Our Red Team methodology
A Red Team exercise aims to simulate a motivated outside attacker, with one or more specific objectives: theft of strategic data, extortion, looting, espionage, denial of service, damage to the brand image, etc. Unlike a traditional penetration test, generally restricted to a specific application and in a specific context, the scope of a Red Team exercise is usually much wider.
Goals
- Collecting public information on both employees and the technologies used.
- Identify the least secure exposed services, the scenarios allowing to trap the users, the most vulnerable buildings.
- Enter the internal network through multiple attacks.
- Move silently within the network, without being detected by SOC or a dedicated team (Blue Team)

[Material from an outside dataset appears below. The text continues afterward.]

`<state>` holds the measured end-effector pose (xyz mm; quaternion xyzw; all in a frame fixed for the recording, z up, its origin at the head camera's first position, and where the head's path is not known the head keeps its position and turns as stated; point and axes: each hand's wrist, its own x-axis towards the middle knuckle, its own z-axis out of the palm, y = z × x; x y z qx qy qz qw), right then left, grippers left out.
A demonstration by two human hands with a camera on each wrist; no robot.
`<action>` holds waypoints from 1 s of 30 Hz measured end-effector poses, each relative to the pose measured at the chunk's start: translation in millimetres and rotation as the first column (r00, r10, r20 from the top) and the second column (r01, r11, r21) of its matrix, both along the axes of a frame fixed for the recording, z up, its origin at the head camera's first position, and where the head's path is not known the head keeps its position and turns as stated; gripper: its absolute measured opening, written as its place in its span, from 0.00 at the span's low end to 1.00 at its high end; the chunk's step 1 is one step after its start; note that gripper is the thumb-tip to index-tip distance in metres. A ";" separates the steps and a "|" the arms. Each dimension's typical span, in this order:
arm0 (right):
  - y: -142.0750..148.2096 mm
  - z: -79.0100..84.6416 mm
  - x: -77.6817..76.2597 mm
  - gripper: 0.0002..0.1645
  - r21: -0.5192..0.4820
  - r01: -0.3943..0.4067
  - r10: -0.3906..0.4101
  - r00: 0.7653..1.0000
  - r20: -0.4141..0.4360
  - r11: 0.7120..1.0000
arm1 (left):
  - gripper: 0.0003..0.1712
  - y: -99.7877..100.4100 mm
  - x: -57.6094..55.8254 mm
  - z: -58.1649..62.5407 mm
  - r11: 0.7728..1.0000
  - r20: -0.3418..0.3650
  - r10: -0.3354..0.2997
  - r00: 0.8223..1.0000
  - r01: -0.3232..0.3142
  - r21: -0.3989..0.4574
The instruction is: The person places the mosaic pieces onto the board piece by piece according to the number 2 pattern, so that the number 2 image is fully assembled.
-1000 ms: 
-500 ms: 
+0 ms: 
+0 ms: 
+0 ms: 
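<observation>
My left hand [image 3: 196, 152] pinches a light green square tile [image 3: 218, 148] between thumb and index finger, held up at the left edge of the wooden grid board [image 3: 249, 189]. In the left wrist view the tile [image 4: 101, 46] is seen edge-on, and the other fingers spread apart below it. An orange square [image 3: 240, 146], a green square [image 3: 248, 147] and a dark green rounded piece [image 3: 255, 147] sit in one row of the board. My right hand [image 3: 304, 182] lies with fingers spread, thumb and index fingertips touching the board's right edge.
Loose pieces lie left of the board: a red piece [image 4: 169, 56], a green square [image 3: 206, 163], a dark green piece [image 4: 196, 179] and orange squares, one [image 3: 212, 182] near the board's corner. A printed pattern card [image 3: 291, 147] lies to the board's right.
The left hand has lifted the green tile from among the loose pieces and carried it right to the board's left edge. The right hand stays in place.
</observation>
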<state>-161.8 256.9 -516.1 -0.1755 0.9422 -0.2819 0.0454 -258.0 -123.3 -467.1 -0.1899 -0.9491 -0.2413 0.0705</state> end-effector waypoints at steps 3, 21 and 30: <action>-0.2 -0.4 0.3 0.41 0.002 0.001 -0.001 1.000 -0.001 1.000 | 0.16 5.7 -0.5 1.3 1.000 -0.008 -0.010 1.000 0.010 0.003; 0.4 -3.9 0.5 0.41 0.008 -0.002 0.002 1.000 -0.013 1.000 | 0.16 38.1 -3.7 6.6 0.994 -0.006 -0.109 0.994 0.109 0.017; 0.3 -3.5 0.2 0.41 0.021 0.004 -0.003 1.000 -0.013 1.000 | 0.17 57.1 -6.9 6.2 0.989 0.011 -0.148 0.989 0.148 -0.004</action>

- Test the partitioning and robustness of the information system of the target organization
- Compromise the trophies chosen by the sponsor
During the duration of the mission (from a few weeks to a few months depending on the targeted organization and the objectives set) regular progress points are made with the sponsor in order to report on the progress.
Scouting
The Red Team exercise begins with a phase of collecting public information:
- The names of subsidiaries and brands
- The countries where the offices are located
- Public address ranges exposed on the Internet
- The names of the collaborators and their functions
- Emails and phone numbers
- Names of suppliers and customers
- The names of the projects related to the trophies
- Information necessary for phishing attacks
From all the information collected, the RedTeam team will create attack scenarios that have the highest probability of success
Attack on perimeter defenses
The RedTeam team will then try to establish a first access to the internal network via different methods:
- Exploitation of a software vulnerability on services exposed on the Internet
- Bruteforce authentications
- Compromise of workstations by Social Engineering
- Phishing by email, USB key, wi-fi
- Deposit of a network spy by physical intrusion into a building
Propagation in the internal network
Once our access to the internal network is established, we set up persistent pivot mechanisms to spread within the network. We then localize the systems supporting the trophies and the associated access mechanisms. The RedTeam then progresses discreetly through different techniques:
- Scavenging of identifiers
- Privilege escalation
- Lateral movements
- Hacking of AD forest
- Takeover of linux servers
- Spreading from administration bastions
Acquiring trophies
The trophies are defined before the intervention and can be of different nature, here are some examples:
- Takeover and real-time vision of a workstation
- Takeover of an AD domain
- Takeover of a business server
- Send an email from the CEO to the sponsor
- Access to a strategic and confidential management file
- Transfer of a symbolic euro
Results
At the end of the mission we write a report detailing our action, the means implemented to achieve the objectives and the set of measures necessary to protect ourselves. Depending on the organizational architecture of the target organization, this report can be broken down into several documents for each of the entities or BUs concerned by the exercise. Before removing our persistent accesses, our teams ensure that they have erased all traces of hacking to restore the Information System as it was before the exercise.